Approximate degree, secret sharing, and concentration phenomena
arXiv:1906.00326
Abstract
The $ε$-approximate degree $deg_ε(f)$ of a Boolean function $f$ is the least degree of a real-valued polynomial that approximates $f$ pointwise to error $ε$. The approximate degree of $f$ is at least $k$ iff there exists a pair of probability distributions, also known as a dual polynomial, that are perfectly $k$-wise indistinguishable, but are distinguishable by $f$ with advantage $1 - ε$. Our contributions are: We give a simple new construction of a dual polynomial for the AND function, certifying that $deg_ε(f) \geq Ω(\sqrt{n \log 1/ε})$. This construction is the first to extend to the notion of weighted degree, and yields the first explicit certificate that the $1/3$-approximate degree of any read-once DNF is $Ω(\sqrt{n})$. We show that any pair of symmetric distributions on $n$-bit strings that are perfectly $k$-wise indistinguishable are also statistically $K$-wise indistinguishable with error at most $K^{3/2} \cdot \exp(-Ω(k^2/K))$ for all $k < K < n/64$. This implies that any symmetric function $f$ is a reconstruction function with constant advantage for a ramp secret sharing scheme that is secure against size-$K$ coalitions with statistical error $K^{3/2} \exp(-Ω(deg_{1/3}(f)^2/K))$ for all values of $K$ up to $n/64$ simultaneously.
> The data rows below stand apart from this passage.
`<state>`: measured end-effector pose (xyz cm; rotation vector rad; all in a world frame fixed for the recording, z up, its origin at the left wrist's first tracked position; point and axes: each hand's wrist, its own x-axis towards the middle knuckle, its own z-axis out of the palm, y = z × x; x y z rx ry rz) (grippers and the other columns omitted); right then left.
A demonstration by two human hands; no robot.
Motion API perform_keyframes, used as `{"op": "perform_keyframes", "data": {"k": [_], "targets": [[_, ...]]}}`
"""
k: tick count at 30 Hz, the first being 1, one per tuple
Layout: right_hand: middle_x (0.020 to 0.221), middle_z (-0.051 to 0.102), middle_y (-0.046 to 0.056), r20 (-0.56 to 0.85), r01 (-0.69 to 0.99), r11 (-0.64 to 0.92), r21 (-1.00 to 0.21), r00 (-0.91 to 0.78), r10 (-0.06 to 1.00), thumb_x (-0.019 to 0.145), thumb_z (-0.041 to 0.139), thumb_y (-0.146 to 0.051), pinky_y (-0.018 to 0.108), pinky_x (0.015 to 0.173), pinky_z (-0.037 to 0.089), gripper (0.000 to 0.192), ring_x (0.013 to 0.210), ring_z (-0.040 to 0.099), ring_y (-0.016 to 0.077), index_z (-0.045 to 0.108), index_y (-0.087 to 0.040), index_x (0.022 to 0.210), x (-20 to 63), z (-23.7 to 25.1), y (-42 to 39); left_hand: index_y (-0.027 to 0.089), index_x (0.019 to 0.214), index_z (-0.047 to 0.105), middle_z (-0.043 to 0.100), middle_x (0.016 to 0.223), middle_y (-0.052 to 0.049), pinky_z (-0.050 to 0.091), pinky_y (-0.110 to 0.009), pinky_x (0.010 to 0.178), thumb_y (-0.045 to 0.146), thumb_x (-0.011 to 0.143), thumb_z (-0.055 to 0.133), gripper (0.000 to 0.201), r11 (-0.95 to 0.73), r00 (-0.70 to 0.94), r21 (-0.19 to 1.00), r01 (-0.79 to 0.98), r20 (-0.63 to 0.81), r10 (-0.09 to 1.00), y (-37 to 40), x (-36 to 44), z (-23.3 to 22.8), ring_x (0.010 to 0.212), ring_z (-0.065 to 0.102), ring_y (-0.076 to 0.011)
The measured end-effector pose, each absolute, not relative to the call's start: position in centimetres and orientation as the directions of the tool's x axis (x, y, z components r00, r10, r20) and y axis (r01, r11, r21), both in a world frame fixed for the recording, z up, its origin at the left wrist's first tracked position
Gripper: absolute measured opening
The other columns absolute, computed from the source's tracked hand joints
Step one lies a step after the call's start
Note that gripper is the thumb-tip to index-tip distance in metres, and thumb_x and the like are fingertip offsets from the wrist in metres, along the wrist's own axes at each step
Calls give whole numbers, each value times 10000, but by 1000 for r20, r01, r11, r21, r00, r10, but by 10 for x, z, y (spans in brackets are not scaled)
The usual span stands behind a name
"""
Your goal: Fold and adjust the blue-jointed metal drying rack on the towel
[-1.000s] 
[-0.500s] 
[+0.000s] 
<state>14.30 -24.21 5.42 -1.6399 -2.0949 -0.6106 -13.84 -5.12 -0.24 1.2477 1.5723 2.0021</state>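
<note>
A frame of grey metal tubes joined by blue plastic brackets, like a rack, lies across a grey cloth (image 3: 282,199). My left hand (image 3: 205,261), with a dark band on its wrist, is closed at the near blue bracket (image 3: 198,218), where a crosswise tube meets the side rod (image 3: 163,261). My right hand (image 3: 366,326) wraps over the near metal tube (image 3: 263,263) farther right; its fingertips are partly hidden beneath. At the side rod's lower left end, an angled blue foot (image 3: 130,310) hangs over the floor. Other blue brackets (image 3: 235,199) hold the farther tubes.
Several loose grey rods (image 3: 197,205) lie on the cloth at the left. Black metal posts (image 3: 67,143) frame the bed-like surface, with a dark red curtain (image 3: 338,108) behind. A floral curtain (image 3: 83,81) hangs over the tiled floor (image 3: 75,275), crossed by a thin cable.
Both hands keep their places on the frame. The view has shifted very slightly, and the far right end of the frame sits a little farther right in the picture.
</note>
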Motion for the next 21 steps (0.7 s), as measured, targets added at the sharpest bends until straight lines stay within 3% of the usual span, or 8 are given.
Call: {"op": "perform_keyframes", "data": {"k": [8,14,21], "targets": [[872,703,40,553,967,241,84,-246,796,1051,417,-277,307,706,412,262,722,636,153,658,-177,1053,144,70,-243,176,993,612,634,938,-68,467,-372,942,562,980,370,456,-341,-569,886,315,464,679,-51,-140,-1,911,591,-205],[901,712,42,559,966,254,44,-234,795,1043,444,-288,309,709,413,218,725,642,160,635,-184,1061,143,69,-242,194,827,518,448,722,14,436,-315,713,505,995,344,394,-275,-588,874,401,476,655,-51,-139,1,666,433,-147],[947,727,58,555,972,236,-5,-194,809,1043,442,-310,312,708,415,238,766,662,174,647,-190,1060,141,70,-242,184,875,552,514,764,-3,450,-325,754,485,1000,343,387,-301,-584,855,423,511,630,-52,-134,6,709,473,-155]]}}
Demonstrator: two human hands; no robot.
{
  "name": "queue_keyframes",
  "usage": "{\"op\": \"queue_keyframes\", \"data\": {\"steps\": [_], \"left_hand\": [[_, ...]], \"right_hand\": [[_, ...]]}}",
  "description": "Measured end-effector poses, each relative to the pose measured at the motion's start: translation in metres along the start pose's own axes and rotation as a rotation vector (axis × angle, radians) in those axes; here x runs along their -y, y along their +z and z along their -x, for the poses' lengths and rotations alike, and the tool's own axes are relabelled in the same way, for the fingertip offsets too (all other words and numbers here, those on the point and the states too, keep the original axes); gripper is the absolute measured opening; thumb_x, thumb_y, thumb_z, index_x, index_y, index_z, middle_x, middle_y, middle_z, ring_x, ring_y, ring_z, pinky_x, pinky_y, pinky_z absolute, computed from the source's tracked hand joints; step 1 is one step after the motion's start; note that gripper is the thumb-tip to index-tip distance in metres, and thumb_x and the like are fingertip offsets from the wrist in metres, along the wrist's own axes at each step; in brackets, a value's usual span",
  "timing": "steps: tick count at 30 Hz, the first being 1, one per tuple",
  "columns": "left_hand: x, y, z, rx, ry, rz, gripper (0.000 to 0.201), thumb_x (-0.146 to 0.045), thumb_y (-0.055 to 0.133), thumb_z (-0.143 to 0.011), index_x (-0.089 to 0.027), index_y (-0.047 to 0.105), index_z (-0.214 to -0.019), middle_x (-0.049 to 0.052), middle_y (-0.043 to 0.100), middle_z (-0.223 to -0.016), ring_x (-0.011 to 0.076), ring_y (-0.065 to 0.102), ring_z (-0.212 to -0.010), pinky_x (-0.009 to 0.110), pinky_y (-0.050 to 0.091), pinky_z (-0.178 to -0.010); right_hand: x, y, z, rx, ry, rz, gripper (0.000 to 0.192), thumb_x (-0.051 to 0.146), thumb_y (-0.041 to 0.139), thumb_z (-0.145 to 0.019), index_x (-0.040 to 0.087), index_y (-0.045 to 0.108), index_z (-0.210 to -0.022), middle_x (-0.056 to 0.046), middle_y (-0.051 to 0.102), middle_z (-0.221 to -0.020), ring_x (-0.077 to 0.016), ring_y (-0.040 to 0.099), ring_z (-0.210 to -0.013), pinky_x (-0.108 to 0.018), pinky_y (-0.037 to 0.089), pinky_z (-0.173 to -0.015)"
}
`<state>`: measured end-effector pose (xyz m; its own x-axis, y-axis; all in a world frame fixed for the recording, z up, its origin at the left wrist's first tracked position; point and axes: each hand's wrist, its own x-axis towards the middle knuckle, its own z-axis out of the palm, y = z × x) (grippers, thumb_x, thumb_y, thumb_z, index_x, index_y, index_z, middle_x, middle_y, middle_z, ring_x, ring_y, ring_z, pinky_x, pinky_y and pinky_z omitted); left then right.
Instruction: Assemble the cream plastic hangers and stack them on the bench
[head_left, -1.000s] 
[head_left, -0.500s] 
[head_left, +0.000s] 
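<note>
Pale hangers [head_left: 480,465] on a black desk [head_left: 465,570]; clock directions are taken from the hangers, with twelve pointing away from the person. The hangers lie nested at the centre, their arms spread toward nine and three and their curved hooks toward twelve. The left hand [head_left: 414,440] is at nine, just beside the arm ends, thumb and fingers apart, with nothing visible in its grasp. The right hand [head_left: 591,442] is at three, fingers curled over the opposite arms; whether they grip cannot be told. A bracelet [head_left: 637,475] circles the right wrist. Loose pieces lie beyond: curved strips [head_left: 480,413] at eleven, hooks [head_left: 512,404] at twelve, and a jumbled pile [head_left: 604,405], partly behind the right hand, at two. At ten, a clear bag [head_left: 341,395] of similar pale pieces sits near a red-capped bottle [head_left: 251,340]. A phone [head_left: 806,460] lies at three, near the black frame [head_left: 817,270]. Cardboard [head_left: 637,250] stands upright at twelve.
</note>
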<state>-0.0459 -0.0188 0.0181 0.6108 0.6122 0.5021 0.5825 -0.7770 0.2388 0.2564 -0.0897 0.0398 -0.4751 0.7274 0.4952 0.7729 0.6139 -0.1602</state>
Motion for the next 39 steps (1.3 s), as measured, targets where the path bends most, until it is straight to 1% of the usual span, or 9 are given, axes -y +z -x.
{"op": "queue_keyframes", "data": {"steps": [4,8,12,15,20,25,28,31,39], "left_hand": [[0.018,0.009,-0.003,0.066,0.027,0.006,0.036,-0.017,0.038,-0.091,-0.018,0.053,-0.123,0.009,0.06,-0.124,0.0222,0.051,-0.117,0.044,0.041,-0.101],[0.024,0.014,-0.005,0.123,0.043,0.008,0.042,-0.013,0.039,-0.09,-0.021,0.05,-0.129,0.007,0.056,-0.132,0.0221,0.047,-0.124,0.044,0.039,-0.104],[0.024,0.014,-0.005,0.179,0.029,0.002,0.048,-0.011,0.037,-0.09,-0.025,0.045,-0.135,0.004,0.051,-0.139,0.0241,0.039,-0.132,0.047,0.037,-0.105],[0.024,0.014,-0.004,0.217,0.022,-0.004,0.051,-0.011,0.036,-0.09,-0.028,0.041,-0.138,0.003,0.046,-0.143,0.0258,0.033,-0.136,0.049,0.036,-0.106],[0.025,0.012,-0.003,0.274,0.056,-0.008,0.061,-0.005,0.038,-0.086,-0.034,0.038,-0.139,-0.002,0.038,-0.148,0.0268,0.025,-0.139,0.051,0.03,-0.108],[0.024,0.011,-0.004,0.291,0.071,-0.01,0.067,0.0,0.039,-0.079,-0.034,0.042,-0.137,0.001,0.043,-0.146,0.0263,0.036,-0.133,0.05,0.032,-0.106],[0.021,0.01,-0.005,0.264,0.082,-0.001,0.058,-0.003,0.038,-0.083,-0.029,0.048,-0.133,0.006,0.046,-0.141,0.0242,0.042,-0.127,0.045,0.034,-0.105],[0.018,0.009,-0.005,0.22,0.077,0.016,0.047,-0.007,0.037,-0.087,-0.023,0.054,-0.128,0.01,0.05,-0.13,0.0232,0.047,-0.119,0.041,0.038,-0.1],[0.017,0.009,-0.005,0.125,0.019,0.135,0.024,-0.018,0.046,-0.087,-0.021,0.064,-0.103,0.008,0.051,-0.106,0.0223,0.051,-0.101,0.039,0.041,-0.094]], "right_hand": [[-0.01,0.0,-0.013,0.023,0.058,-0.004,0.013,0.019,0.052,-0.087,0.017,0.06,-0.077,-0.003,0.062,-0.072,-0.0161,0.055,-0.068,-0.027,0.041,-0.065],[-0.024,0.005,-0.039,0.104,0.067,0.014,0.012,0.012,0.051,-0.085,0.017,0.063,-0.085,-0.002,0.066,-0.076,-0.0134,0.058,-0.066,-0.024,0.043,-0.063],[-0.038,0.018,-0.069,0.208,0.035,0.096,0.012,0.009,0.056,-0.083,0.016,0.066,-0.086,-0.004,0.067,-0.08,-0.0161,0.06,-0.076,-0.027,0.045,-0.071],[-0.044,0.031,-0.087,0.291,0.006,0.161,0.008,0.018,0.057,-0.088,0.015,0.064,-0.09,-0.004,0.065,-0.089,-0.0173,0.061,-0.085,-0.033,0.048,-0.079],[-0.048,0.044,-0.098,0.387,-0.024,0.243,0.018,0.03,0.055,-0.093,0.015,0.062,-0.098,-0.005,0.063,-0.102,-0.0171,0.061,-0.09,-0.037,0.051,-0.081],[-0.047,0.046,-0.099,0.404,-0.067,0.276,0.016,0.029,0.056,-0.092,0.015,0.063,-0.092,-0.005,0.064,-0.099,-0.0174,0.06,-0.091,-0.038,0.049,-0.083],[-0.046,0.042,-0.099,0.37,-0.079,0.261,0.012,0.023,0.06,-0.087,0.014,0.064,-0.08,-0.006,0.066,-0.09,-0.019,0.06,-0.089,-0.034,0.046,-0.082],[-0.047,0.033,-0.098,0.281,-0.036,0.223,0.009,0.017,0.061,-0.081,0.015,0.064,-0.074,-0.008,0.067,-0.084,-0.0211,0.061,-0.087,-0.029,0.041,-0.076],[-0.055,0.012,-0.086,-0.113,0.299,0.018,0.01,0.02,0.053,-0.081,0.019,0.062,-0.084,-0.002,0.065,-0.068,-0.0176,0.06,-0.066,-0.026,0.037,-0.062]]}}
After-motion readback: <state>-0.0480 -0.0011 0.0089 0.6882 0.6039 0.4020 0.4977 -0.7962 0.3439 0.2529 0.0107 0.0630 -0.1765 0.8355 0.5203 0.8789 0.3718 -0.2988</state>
Previous secret sharing schemes required that $K$ be determined in advance, and only worked for $f=$ AND. Our analyses draw new connections between approximate degree and concentration phenomena. As a corollary, we show that for any $d < n/64$, any degree $d$ polynomial approximating a symmetric function $f$ to error $1/3$ must have $\ell_1$-norm at least $K^{-3/2} \exp({Ω(deg_{1/3}(f)^2/d)})$, which we also show to be tight for any $d > deg_{1/3}(f)$. These upper and lower bounds were also previously only known in the case $f=$ AND.